NEITI Wants Fresh Investigation into NNPC’s Oil Block Transfers


Says $1.167m gas revenue lost in exchange rate variations
Chineme Okafor in Abuja
The Nigeria Extractive Industries Transparency Initiative (NEITI) has asked the federal government to investigate again the various oil blocks the Nigerian National Petroleum Corporation (NNPC) had assigned in the past.

Specifically, NEITI said it wants the government to investigate NNPC’s divestment and/or transfer of oil blocks to its subsidiary, the Nigerian Petroleum Development Company (NPDC) in 2011 and 2012.
NEITI and other independent audit exercises had in the past described the terms under which NNPC assignment of oil blocks to NPDC as controversial.

Bringing up the issue in its 2013 audit report on Nigeria’s oil and gas industry which it released last Monday in Abuja, NEITI said there was need for the government to revisit the transactions.
It said it wanted the government to undertake fresh comprehensive investigation into NNPC’s past divestment exercises.

The content of the report was presented by the Chairman of NEITI’s board and Minister of Solid Minerals Development, Dr.

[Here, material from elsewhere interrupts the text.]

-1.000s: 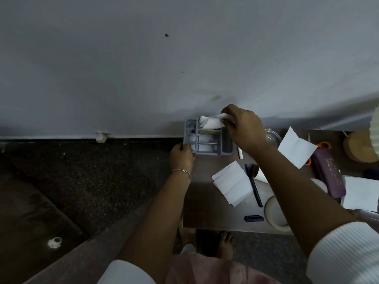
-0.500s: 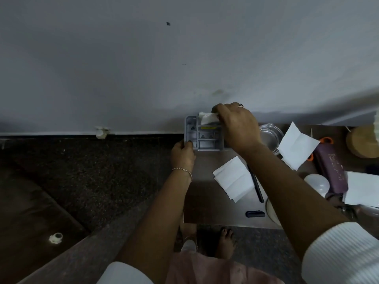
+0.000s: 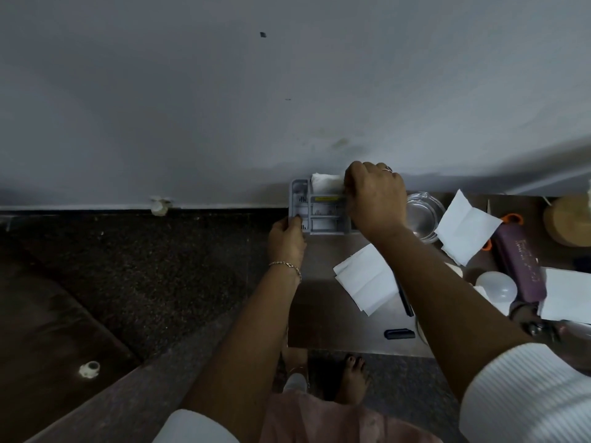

Kayode Fayemi.
The report said the NNPC acknowledged it divested its interest in Oil Mining Leases (OMLs) 26, 30, 34, 40, and 42 which it operated in joint venture with the Shell Petroleum Development Company (SPDC) in 2011 to NPDC with the authorisation of the minister of petroleum resources.

NEITI also noted that the consideration for four other OMLs NNPC operated in joint venture with Nigeria Agip Oil Company (NAOC) and which was assigned in December 2012 to NPDC was not paid and the deed of assignment contained no mention of the value to be paid.

“Eight OMLs assigned to NPDC from Shell JV between 2010 and 2011 were valued at $1.8 billion but only $100 million was paid leaving an outstanding of $1.7 billion in year 2011.
“No reasons were given for the transfer other than exercise of ministers’ legal authority and development of NPDC’s upstream capacity,” NEITI in its 2013 audit reports, said.
It however stated that: “Federal government to conduct a comprehensive investigation on the circumstances that led to the divestments, transactions and operations of all assets transferred by NNPC to NPDC.”

NEITI explained that despite the alleged transaction anomalies, NPDC has continuously enjoyed full rights and benefits accruing from the assets transferred to it.
NEITI also said Nigeria in 2013 lost $1.167 million of its expected gas sales revenue to disparities in naira-dollars payment for gas purchases into the federation account.

The report stated that the total value of gas to the tune of $616.006 million was invoiced by the Crude Oil Marketing Department (COMD) of NNPC and there was a net receipt of $381.095 million, consisting of $271.316 million as direct transfer from traders and $109.780 million as Natural Gas Liquids (NGL) price balance.

It said they were traced to a JP Morgan Chase gas revenue account but that there was an exchange loss of $1.167 million. It noted that this was due to gas sales being valued in dollars, invoiced in naira and payment made into JP Morgan in dollars for subsequent remittance into federation account in naira.